* _Exercise goal_:
In the listing below, count each line that contains "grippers". The reply is that count and nothing else.

* _Source data_:
* * * * * * * * *
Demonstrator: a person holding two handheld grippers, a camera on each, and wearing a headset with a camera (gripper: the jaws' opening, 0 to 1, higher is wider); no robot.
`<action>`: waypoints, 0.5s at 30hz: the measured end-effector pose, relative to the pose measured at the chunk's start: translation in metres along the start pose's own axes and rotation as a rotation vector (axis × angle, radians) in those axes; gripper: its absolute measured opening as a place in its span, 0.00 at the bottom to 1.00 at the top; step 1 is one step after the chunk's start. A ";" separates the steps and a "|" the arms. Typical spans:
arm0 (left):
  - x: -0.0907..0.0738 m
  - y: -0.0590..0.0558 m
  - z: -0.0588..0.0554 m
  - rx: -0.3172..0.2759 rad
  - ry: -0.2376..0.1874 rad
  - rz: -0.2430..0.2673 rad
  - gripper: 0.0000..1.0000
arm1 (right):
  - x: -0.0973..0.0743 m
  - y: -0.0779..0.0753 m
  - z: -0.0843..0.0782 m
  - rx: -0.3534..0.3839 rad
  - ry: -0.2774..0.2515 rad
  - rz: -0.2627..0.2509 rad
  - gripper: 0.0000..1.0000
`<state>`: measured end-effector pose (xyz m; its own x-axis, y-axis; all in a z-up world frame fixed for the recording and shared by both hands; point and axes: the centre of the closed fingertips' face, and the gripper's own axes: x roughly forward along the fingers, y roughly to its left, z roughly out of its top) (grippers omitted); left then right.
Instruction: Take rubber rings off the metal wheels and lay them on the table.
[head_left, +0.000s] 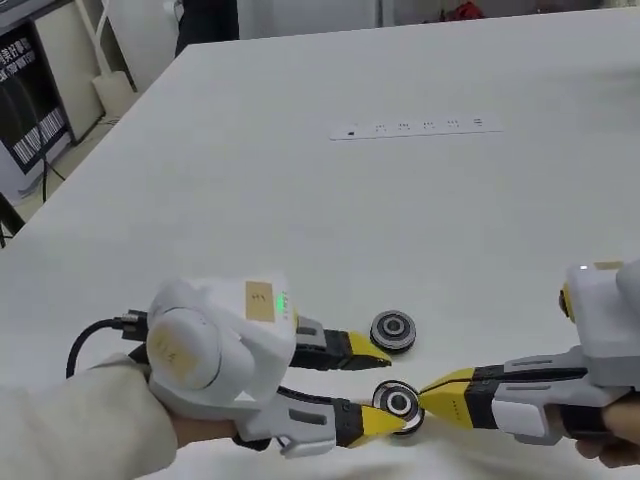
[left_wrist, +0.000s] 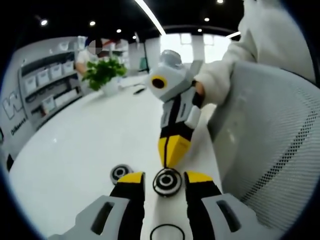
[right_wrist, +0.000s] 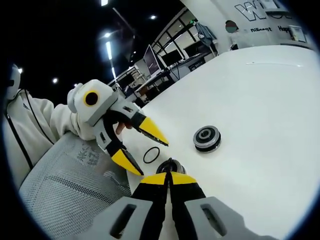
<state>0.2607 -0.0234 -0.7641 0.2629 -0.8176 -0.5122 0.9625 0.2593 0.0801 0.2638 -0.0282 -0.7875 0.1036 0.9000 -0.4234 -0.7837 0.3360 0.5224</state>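
Observation:
Two metal wheels lie on the white table (head_left: 300, 200). The near wheel (head_left: 398, 402) (left_wrist: 167, 181) (right_wrist: 170, 165) sits between the jaws of my open left gripper (head_left: 390, 388) (left_wrist: 165, 179) (right_wrist: 152, 158), with small gaps on both sides. My right gripper (head_left: 425, 395) (left_wrist: 170, 162) (right_wrist: 170, 176) is shut, its tips pressed against that wheel's rim; I cannot tell whether they pinch the rubber ring. The second wheel (head_left: 393, 331) (left_wrist: 120, 173) (right_wrist: 207, 138) lies free a little farther out. A loose black rubber ring (left_wrist: 167, 232) (right_wrist: 151, 154) rests flat under the left gripper.
A socket strip (head_left: 415, 127) is set flush in the table farther back. A grey mesh chair (left_wrist: 280, 150) (right_wrist: 65, 180) stands close behind the near table edge. A potted plant (left_wrist: 102, 72) stands at the far end, and a monitor (head_left: 25, 100) is off the table's left side.

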 end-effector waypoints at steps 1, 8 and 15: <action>-0.001 0.000 0.001 0.000 -0.002 -0.001 0.34 | 0.000 0.000 0.000 -0.002 0.000 0.001 0.00; -0.015 0.006 0.005 0.000 0.000 0.006 0.47 | -0.001 0.004 0.002 -0.019 0.003 0.005 0.00; -0.031 0.008 0.005 -0.006 0.024 0.014 0.64 | -0.003 0.007 0.005 -0.046 0.010 0.007 0.00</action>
<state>0.2605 0.0014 -0.7429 0.2742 -0.8017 -0.5312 0.9584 0.2732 0.0823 0.2605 -0.0271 -0.7790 0.0920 0.8992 -0.4278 -0.8117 0.3165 0.4908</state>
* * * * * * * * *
* _Task response_:
2